Es konnte gezeigt werden, dass körperliche Aktivität mit dem Auftreten von Osteophyten, (umschriebene, knöcherne An- bzw. Auflagerungen an Gelenkflächen, die mit degenerativen Prozessen assoziiert sind) korreliert und wohl auch mit Verlust an Knorpelsubstanz. Allerdings gibt es keinen Zusammenhang zwischen Sport und Gelenkspaltveränderungen. Auch konnte kein Beleg dafür gefunden werden, dass Sport die Dicke des Knorpels verändert. Unklar ist, ob körperliche Aktivität zu Knorpelverletzungen führt.

Im Tierversuch zerstörte exzessive Stoßbelastung den Knorpel von Ratten. Allerdings treten solche starken Stöße beim Laufen nicht auf. Exzessive Laufbelastung führte bei Ratten zur Arthrose. Bei Beagle-Hunden dagegen führte weder Laufen mit Gewichtsbelastung noch exzessives Laufen ohne Gewichte zu einer Gelenkdegeneration, allerdings konnten negative Effekte auf die Knorpeldicke und den Proteoglycangehalt gezeigt werden. Moderates Laufen dagegen erhöhte den Proteoglycangehalt und die Dicke des Knorpels.

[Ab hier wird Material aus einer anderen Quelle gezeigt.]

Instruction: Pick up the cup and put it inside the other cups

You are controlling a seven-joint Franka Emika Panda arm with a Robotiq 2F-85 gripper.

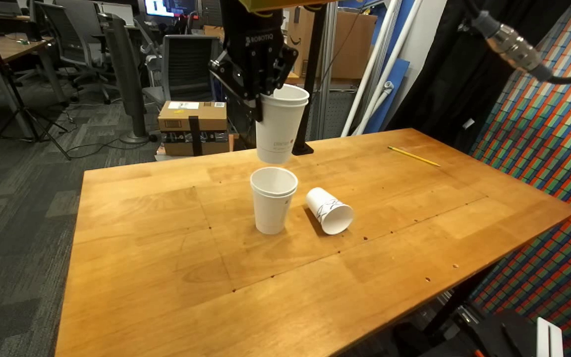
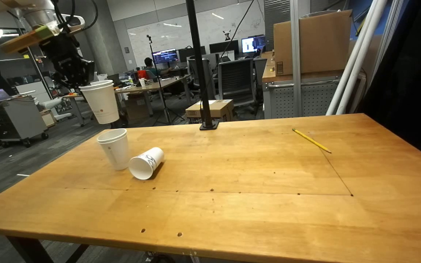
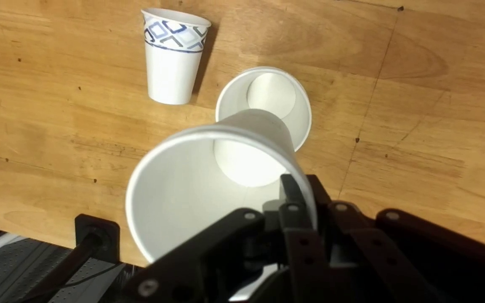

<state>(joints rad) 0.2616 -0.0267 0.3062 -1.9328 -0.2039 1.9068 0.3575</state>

Moderates Ausdauertraining hat positive Effekte

Viele Untersuchungen mit ehemaligen Sportlern, sowohl aus dem Freizeit- wie dem Elitebereich, zeigen, dass zumindest moderates Joggen, also bei mittleren Geschwindigkeiten und nicht über sehr hohe Distanzen (wie beim Marathon), keine erhöhte Inzidenz für Arthrosen nach sich zieht. Unbestritten sind aber die positiven Effekte eines (moderaten) Ausdauertrainings wie geringere Mortalität und weniger muskulo-skelettale Einschränkungen in der Läufer- als in der Nichtläufergruppe.

Die biomechanischen Belastungen, die durch moderates Laufen auftreten, stellen kein gesundheitliches Problem dar, so Brüggemann. Laufen sei die natürliche Art der Fortbewegung für den Menschen. Zwar könne Laufen zu Veränderungen des Knorpels führen, nach heutigem Wissensstand führt es aber nicht zu Arthrose.